In another room in another house a woman was sitting upright while all her life walked before her eyes, fast and then slow, the years unfolding into each other as she watched them.
I appreciated how connected everyone was to their environment, and how open they all were to signs – whether from nature, from God, or from a mix of local and international beliefs. For instance, even those who would dismiss various of the omens that matter to this community would respect their recognition of the following omens. For the community, there isn’t a distinction:
Everyone in the village was filled with a sense of impending dread. They knew that the approaching winter was going to be very severe because there were so many warning signs. The geese were flying off in great creaking crowds even before the month had come to its end. The trees were much too heavily laden with fruit, anticipating that they couldn’t presume to survive and so had to trust in the scattering of their seeds. There was a feeling of time itself closing in, of a gate being clanged shut while the world waited with growing apprehension.
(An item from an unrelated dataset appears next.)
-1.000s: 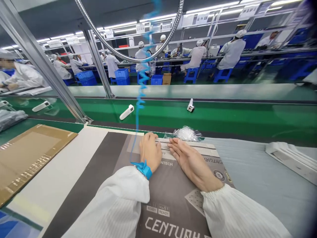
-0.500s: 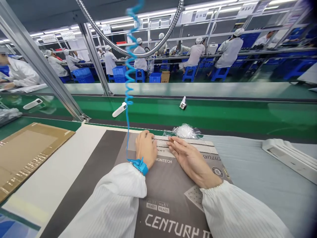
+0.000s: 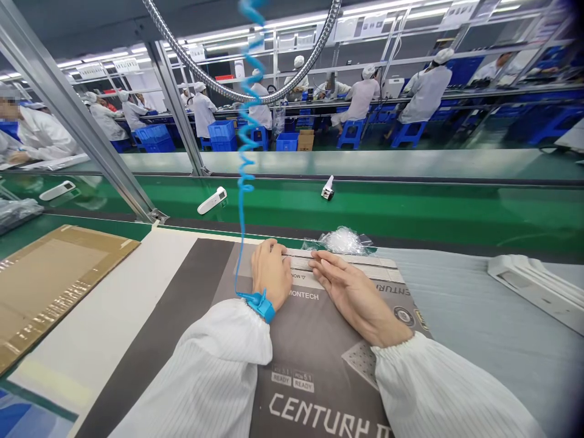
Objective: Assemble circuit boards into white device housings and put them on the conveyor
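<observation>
Working with both bare hands at the far end of some big gray printed cardboard [image 3: 319,340], laid flat on the desk [image 3: 479,316] and reaching almost to the desk's far edge, by the green belt [image 3: 410,210]. Seems to be at the step of pressing or lining up the pale strip [image 3: 383,274] there. On the left hand [image 3: 271,274], bent fingers close together at that end; cannot tell whether pinching it. On the right hand [image 3: 358,301], long, nearly straight fingers held together, with nothing gripped. For the next move, would likely need soft, even pushing from both sides, to keep the strip from slipping. Compared with half a second ago, almost the same pose in both hands, but a small swing to the right in the blue curly cord [image 3: 246,140] and a little slide to the left for the white gadgets [image 3: 212,201] on the belt.
</observation>
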A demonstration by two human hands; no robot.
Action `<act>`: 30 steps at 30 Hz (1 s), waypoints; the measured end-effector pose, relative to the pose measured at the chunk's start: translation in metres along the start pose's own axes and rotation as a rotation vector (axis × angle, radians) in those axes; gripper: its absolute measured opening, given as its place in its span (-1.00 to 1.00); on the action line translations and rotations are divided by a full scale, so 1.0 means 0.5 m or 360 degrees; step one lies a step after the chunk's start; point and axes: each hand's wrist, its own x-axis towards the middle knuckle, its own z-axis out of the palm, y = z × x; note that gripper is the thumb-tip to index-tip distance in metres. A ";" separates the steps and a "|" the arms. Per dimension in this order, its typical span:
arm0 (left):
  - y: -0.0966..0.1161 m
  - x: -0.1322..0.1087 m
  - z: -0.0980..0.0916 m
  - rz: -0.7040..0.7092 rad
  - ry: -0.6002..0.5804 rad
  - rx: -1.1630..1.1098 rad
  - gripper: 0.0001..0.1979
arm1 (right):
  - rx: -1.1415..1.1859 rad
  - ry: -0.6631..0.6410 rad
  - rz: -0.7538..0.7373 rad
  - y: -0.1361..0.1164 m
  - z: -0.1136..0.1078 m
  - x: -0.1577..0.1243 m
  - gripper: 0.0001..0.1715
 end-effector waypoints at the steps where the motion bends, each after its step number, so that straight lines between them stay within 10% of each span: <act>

After various traumas and tragedies, as well as vows and wonders, three of the community decide to make the pilgrimage to Jerusalem. Off go the leper of the title, a priest, the shoemaker’s wife, and fisherman’s daughter and the narrator of the book.
Here’s where I confess that I didn’t really get on with The Leper’s Companions. In the early sections, thanks largely to no attempt to put it in Ye Olde English, I was quite enjoying it. But I don’t think the quest narrative is for me in any of its myriad forms. The second half of the novel is basically the people travelling (though surprisingly little is told about the mechanics of this), meeting various people often in states of extreme misery, and going on their way. I have to admit that I didn’t find it particularly interesting.
I think Blackburn is a really good, interesting writer and she certainly creates vivid scenes. For me, there wasn’t quite enough to sustain interest in what she then did with those scenes strung together.
But it’s quite likely that I’m the wrong audience for The Leper’s Companions, and the fact that she got me to read to the end of a book set in 1410 is nothing short of miraculous in itself!